___ SOURCE DATA
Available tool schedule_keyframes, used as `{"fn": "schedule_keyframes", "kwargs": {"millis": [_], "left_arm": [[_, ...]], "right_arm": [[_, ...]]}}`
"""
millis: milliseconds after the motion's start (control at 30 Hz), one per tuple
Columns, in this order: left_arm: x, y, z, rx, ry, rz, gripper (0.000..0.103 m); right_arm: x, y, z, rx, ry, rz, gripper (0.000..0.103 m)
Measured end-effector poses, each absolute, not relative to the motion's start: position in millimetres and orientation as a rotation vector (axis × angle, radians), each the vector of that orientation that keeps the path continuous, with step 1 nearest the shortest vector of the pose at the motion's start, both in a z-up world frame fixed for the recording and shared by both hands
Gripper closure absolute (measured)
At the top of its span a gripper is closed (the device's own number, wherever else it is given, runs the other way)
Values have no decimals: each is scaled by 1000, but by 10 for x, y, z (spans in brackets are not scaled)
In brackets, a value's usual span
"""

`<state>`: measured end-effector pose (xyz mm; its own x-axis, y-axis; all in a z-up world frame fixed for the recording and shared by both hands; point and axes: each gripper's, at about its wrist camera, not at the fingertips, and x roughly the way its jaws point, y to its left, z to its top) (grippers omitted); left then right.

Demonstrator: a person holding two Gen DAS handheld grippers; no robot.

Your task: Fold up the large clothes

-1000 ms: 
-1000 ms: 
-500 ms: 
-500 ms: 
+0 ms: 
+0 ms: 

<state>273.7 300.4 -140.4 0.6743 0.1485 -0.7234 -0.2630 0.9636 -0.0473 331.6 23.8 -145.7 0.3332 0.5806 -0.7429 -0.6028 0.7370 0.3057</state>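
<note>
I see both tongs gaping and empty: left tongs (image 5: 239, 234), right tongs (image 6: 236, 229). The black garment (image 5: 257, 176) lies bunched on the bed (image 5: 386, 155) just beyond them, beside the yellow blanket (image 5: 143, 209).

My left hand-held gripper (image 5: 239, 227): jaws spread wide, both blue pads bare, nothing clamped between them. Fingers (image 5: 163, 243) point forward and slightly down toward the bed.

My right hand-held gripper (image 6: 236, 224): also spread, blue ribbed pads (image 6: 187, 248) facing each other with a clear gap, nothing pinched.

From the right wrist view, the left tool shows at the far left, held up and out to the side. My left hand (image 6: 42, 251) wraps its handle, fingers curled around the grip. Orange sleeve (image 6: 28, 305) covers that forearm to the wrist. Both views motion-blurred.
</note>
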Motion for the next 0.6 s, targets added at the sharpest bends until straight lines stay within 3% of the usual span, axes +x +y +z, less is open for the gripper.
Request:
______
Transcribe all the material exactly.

Available tool schedule_keyframes, used as `{"fn": "schedule_keyframes", "kwargs": {"millis": [_], "left_arm": [[_, ...]], "right_arm": [[_, ...]]}}`
"""
millis: milliseconds after the motion's start (control at 30 Hz), one per tuple
Columns, in this order: left_arm: x, y, z, rx, ry, rz, gripper (0.000..0.103 m); right_arm: x, y, z, rx, ry, rz, gripper (0.000..0.103 m)
Measured end-effector poses, each absolute, not relative to the motion's start: position in millimetres and orientation as a rotation vector (axis × angle, radians), each the vector of that orientation that keeps the path continuous, with step 1 nearest the shortest vector of the pose at the motion's start, both in a z-up world frame fixed for the recording and shared by both hands
Gripper closure absolute (measured)
At the top of its span a gripper is closed (the device's own number, wherever else it is given, runs the other way)
Values have no decimals: each is scaled by 1000, but by 10 for x, y, z (spans in brackets are not scaled)
In brackets, a value's usual span
"""

`<state>`: measured end-effector pose (xyz mm; its own x-axis, y-axis; all in a z-up world frame fixed for the recording and shared by both hands; point and axes: each gripper's, at about its wrist camera, not at the fingertips, and x roughly the way its jaws point, y to its left, z to its top) (grippers omitted); left then right.

Demonstrator: a person holding two Gen DAS handheld grippers; no robot.

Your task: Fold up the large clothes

-1000 ms: 
-1000 ms: 
-500 ms: 
-500 ms: 
+0 ms: 
+0 ms: 

<state>273.7 300.4 -140.4 0.6743 0.1485 -0.7234 -0.2630 0.9636 -0.0473 331.6 23.8 -145.7 0.3332 0.5806 -0.7429 -0.6028 0.7370 0.3057</state>
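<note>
I see both tongs gaping and empty: left tongs (image 5: 239, 234), right tongs (image 6: 236, 229). The black garment (image 5: 257, 176) lies bunched on the bed (image 5: 386, 155) just beyond them, beside the yellow blanket (image 5: 143, 209).

My left hand-held gripper (image 5: 239, 227): jaws spread wide, both blue pads bare, nothing clamped between them. Fingers (image 5: 163, 243) point forward and slightly down toward the bed.

My right hand-held gripper (image 6: 236, 224): also spread, blue ribbed pads (image 6: 187, 248) facing each other with a clear gap, nothing pinched.

From the right wrist view, the left tool shows at the far left, held up and out to the side. My left hand (image 6: 42, 251) wraps its handle, fingers curled around the grip. Orange sleeve (image 6: 28, 305) covers that forearm to the wrist. Both views motion-blurred.
</note>
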Motion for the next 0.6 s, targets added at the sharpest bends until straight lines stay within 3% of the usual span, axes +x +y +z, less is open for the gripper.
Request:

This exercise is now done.